Huston argues that ethnocultural ties and birthplace prove poor predictors of Democrats’ votes. Instead Illinois Democrats moved to the Republicans or chose not to vote based on their fear that the territories would be closed to non-slaveowning settlers. Moreover, Huston argues that historians need to widen their chronological scope, focusing not solely on the 1850s but on voting patterns from the 1840s to the Civil War’s outbreak to capture realignment’s ebb and flow.[4]

Modern commentators on the 2016 election have weighed some of these same factors, including religion and ethnicity or race. Huston reminds us that issues are crucial to political change. Realignments occur over a long period, not just one or two election cycles.

To paraphrase President Trump’s comments on health care, “Now, I have to tell you, Civil War causation is an unbelievably complex subject.”[5] But while no one evidently knew how complicated health care is, Jim Huston knows about the complications that brought on the Civil War. Revisiting his essay renews our attention to the difficulties of understanding causation and the necessity of paying attention to all the actors involved in an historic event.

[1] “Trump Quotes about Andrew Jackson and the Civil War,” New York Times, accessed May 1, 2017, https://www.nytimes.com/aponline/2017/05/01/us/politics/ap-us-trump-andrew-jackson-quotes.html?_r=0.

[2] James L. Huston, “The Illinois Political Realignment of 1844-1860: Revisiting the Analysis” The Journal of the Civil War Era 1, no. 4 (December 2011): 506-535.

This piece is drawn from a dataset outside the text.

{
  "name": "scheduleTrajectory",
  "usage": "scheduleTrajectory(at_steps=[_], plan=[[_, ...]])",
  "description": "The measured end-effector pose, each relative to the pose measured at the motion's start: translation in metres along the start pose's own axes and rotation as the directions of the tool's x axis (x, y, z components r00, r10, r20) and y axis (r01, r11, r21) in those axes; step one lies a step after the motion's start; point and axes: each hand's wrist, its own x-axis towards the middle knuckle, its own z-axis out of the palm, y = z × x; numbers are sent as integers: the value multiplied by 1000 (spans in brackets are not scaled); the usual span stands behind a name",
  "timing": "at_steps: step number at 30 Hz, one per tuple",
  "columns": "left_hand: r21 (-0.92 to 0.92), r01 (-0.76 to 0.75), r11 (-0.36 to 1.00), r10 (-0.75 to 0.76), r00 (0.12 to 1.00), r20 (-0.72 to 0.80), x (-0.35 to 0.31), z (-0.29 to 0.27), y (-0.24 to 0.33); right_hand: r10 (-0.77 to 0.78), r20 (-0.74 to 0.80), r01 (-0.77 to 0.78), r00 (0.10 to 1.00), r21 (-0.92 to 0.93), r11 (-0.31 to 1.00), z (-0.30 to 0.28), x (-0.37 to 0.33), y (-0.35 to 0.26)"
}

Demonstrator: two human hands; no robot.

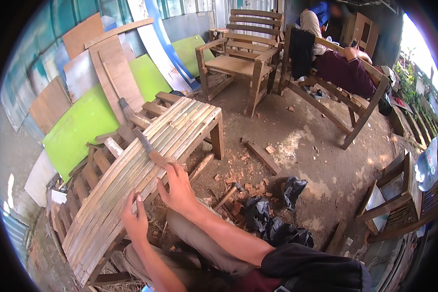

[3] Huston, 507. For some of the major works on Civil War causation, see David M. Potter, The Impending Crisis, 1848-1861 (New York: Harper, 1976); Michael F. Holt, The Political Crisis of the 1850s (New York: Wiley, 1978); William E. Gienapp, The Origins of the Republican Party, 1852-1856 (Oxford: Oxford University Press, 1987).

[4] Huston, 512, 519-27.

[5] Kevin Liptak, “Trump: ‘Nobody Knew Health Care Could Be So Complicated,” Accessed February 28, 2017, http://www.cnn.com/2017/02/27/politics/trump-health-care-complicated/.

Nicole Etcheson

Nicole Etcheson is the Alexander M. Bracken Professor of History at Ball State University, where she teaches courses on the sectional crisis, Civil War, and Reconstruction. Her most recent book, A Generation at War: The Civil War Era in a Northern Community (2011), won the 2012 Avery O. Craven Award from the Organization of American Historians. She can be reached at netcheson@bsu.edu.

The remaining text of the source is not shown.